Best practices for classic snaps?

When running on Focal, the git-ubuntu snap fails to run ssh:

/snap/core/current/usr/bin/ssh: error while loading shared libraries: libcrypto.so.1.0.0: cannot open shared object file: No such file or directory

Looks like the core snap ships usr/bin/ssh but not libcrypto.so.1.0.0. Now that is gone from the host on Focal, it no longer works. Clearly it’s an error that a classic snap depended on something from the host system. But what about depending on the core snap?

Also related is LP: 1871827 where running ssh from the core snap causes it to use the host’s /etc/ssh, which fails when versions are mismatched.

I can think of a number of ways to approach fixing this, but I can’t find collated in documentation anywhere a set of best practices: things that are not permitted, things that should be avoided, recommended ways of doing things, and so forth. Any chance we could put this down all in one place? Here’s an attempt at a start:

  • Must not depend on anything on the host system.
  • Can we depend on anything in the core snap at runtime? If so, what? Or should a classic snap treat the core snap as available at build time only?
  • Can we run binaries from the core snap at runtime? If not, what’s the appropriate way of achieving this? stage-packages and an embed into the classic snap itself?

Rather than hack something together yet again, I’d like to solve this in the “right” way this time given everything that has been learned so far.

Thanks!

$ sudo find /snap/core* -name '*libcrypto.so*'
/snap/core/9440/lib/arm-linux-gnueabihf/libcrypto.so.1.0.0
/snap/core/9291/lib/arm-linux-gnueabihf/libcrypto.so.1.0.0
/snap/core18/1751/usr/lib/arm-linux-gnueabihf/libcrypto.so.1.0.0
/snap/core18/1751/usr/lib/arm-linux-gnueabihf/libcrypto.so.1.1
/snap/core18/1706/usr/lib/arm-linux-gnueabihf/libcrypto.so.1.0.0
/snap/core18/1706/usr/lib/arm-linux-gnueabihf/libcrypto.so.1.1

it is there but most likely not in your LD_LIBRARY_PATH …
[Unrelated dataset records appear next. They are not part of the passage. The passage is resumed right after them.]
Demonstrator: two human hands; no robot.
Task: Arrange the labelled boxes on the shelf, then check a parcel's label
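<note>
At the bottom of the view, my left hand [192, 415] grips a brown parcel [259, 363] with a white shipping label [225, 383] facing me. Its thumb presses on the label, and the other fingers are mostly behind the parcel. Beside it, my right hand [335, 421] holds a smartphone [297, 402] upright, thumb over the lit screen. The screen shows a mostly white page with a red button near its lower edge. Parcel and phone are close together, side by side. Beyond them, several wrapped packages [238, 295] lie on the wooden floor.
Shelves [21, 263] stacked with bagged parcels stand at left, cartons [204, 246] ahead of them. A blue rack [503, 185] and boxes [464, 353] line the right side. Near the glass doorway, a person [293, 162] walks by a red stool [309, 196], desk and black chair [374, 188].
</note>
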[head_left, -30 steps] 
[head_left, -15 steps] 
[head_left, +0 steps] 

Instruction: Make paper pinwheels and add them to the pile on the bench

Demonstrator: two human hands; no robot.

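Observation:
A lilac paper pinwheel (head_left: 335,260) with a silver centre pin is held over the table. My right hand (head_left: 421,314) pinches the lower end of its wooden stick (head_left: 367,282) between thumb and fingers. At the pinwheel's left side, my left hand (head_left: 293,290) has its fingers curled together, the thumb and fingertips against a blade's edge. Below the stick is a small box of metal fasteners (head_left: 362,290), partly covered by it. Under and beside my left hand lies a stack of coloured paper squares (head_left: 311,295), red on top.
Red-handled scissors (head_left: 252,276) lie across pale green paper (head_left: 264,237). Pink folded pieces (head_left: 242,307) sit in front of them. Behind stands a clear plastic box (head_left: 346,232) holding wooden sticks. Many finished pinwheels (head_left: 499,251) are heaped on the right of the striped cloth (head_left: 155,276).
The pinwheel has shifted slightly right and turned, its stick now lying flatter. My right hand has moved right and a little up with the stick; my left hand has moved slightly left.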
why do you try to run ssh from the core snap … the fact you are using classic means you can (and should) happily use the one from the host system (with the respective tests/checks indeed (the path might differ between distros etc)) … after all being able to execute binaries from the host is the main reason to use classic (beyond being able to write to random places on disk).

this is indeed a given …

libc … a shell, i think this is it … (there is python and a minimal set of python modules but that differs between core/core18/core20 and PYTHONPATH might not be right … if you plan to ship python stuff, better also ship your own interpreter and modules)

you can definitely run shell builtins and stuff like df or /bin/echo, the cleaner way (and the one that gives you more control) is indeed using stage-packages though.

the problem here is that snapcraft gives you so much flexibility and so many ways to achieve a goal that it is really hard to define “best practices” IMHO

i.e. to include a shell script from your source tree there are probably at least ten ways (have a Makefile with install call and use the make plugin, use the dump plugin with a fileset, use the nil plugin and an override-build shell snippet etc) …

the same thing goes for runtime handling (use a wrapper to set your library path, use environment entries in snapcraft.yaml, use a command-chain, use an extension that sets up all this for you, etc etc …)

There isn’t any guarantee that the host system has an ssh client, right? Clearly it’s unlikely, but git-ubuntu’s ability to push git+ssh to Launchpad seems to me like something that should be embedded within it rather than depend on the host system.

I’m not sure there’s a clear answer here. Users might expect their /etc/ssh/ssh_config host system changes to have an effect on git-ubuntu, which would require it to use the host’s ssh. But users would also expect git-ubuntu to work even if it requires ssh capabilities not available on their host systems, which would require it to use its own ssh.

that’s the reason why i mentioned adding checks and tests :slight_smile:

a strict snap could actually ship its own ssh client and use the ssh-keys and ssh-public-keys interfaces to use the hosts keys.

well, i guess you have two options here … either tell the user their ssh setup is not usable (because … missing) and to set up their host properly for you …

or ship with hacks to make it possible to use your own shipped ssh and copy/link things like keys and configs from the host into a well known place in the snap area that your shipped ssh then uses.